In Italia nel secolo scorso – sottolinea la Coldiretti – si contavano 8.000 varietà di frutta, mentre oggi si arriva a poco meno di 2.000 e di queste ben 1.500 sono considerate a rischio di scomparsa, ma la perdita di biodiversità riguarda l’intero sistema agricolo, dagli ortaggi ai cereali, dagli ulivi fino ai vigneti. Un pericolo – secondo la Coldiretti – per i produttori e i consumatori per la perdita di un patrimonio alimentare, culturale ed ambientale del Made in Italy, ma anche un attacco alla sovranità alimentare del Paese.

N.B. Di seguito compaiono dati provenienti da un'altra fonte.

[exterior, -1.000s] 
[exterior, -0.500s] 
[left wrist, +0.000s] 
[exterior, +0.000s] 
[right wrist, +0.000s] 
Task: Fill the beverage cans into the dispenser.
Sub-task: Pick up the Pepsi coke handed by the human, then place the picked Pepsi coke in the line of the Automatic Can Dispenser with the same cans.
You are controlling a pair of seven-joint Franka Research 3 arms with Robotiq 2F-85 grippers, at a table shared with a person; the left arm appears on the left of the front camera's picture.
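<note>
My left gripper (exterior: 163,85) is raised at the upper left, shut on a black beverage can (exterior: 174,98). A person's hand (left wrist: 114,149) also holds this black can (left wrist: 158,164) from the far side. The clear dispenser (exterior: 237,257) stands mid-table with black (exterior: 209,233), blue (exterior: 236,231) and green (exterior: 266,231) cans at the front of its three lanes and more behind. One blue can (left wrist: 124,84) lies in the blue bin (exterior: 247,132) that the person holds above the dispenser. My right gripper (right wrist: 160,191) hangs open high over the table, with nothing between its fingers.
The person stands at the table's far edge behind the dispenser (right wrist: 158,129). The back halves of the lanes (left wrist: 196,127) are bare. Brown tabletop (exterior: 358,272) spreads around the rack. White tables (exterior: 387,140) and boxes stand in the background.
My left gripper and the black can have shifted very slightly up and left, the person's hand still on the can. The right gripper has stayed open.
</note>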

I “Sigilli” di Campagna Amica sono i prodotti della biodiversità agricola italiana che nel corso dei decenni sono stati strappati all’estinzione o indissolubilmente legati a territori specifici ai quali si aggiunge la lista delle razze animali che gli imprenditori agricoli di Campagna Amica allevano con passione. Si tratta in totale di 311 prodotti e razze animali raccolti nel corso di un censimento, curato dall’Osservatorio sulla biodiversità istituito dal comitato scientifico di Campagna Amica. Nel corso di questo primo studio sono risultati 369 “agricoltori custodi”, di cui il 25% sotto i 40 anni. Le aziende condotte da questi imprenditori per il 20% producono con il metodo biologico e il 5% è impegnato in attività di agricoltura sociale ai sensi della Legge 141/2015. Dei 311 prodotti della biodiversità censiti, il 90% sono presenti sui banchi di vendita diretta dei mercati di Campagna Amica, mentre il 10% può essere acquistato solo in punti vendita aziendali o durante eventi specifici. Il 16% sono frutti, il 44% è costituito da ortaggi, legumi e cereali, il 30% da derivati di razze animali che sono rappresentate da 55 razze diverse presenti nei registri e nei libri delle razze, il 3% da miele e prodotti spontanei ad alto valore ecosistemico, e infine trasformati di olivi e vitigni per un 7%. I “Sigilli” di Campagna Amica sono stati raccontati in un apposito atlante grazie ai contributi di accademici e studiosi, una ricerca di carattere sociologico con la presentazione di ricette e storie di agricoltori custodi, per comprendere l’importanza della conservazione di un patrimonio unico al mondo.
I “Sigilli” sono infattiprodotti rari che posseggono caratteristiche assolutamente preziose che il mondo contadino ha sapientemente custodito contro l’omologazione e la banalizzazione dell’agricoltura. Dalla patata turchesa abruzzese dalla particolare colorazione violacea anche nella buccia al Formadi Frant del Friuli, vero e proprio testimonial della cucina anti spreco perché preparato mescolando gli scarti di altri formaggi, dalla pera angelica di Serrungarina delle Marche salvata dagli agricoltori custodi al formaggio Montebore piemontese dalla caratteristica forma a coni sovrapposti a formare una piccola torre la cui storia è antichissima, dal mais Spin del Trentino antica varietà coltivata fino ai primi anni ’60 e poi quasi sparita che prende il nome dalla particolare forma a uncino del chicco al peperone crusco lucano croccante come una patatina fritta e ancora – continua la Coldiretti – dal conciato romano antico formaggio risalente all’epoca romana che viene ancora oggi fatto stagionare in orci di terracotta alla fagiolina del Trasimeno, caratteristico fagiolo piccolo come un chicco di riso e dal gusto molto delicato che si cuoce senza ammollo.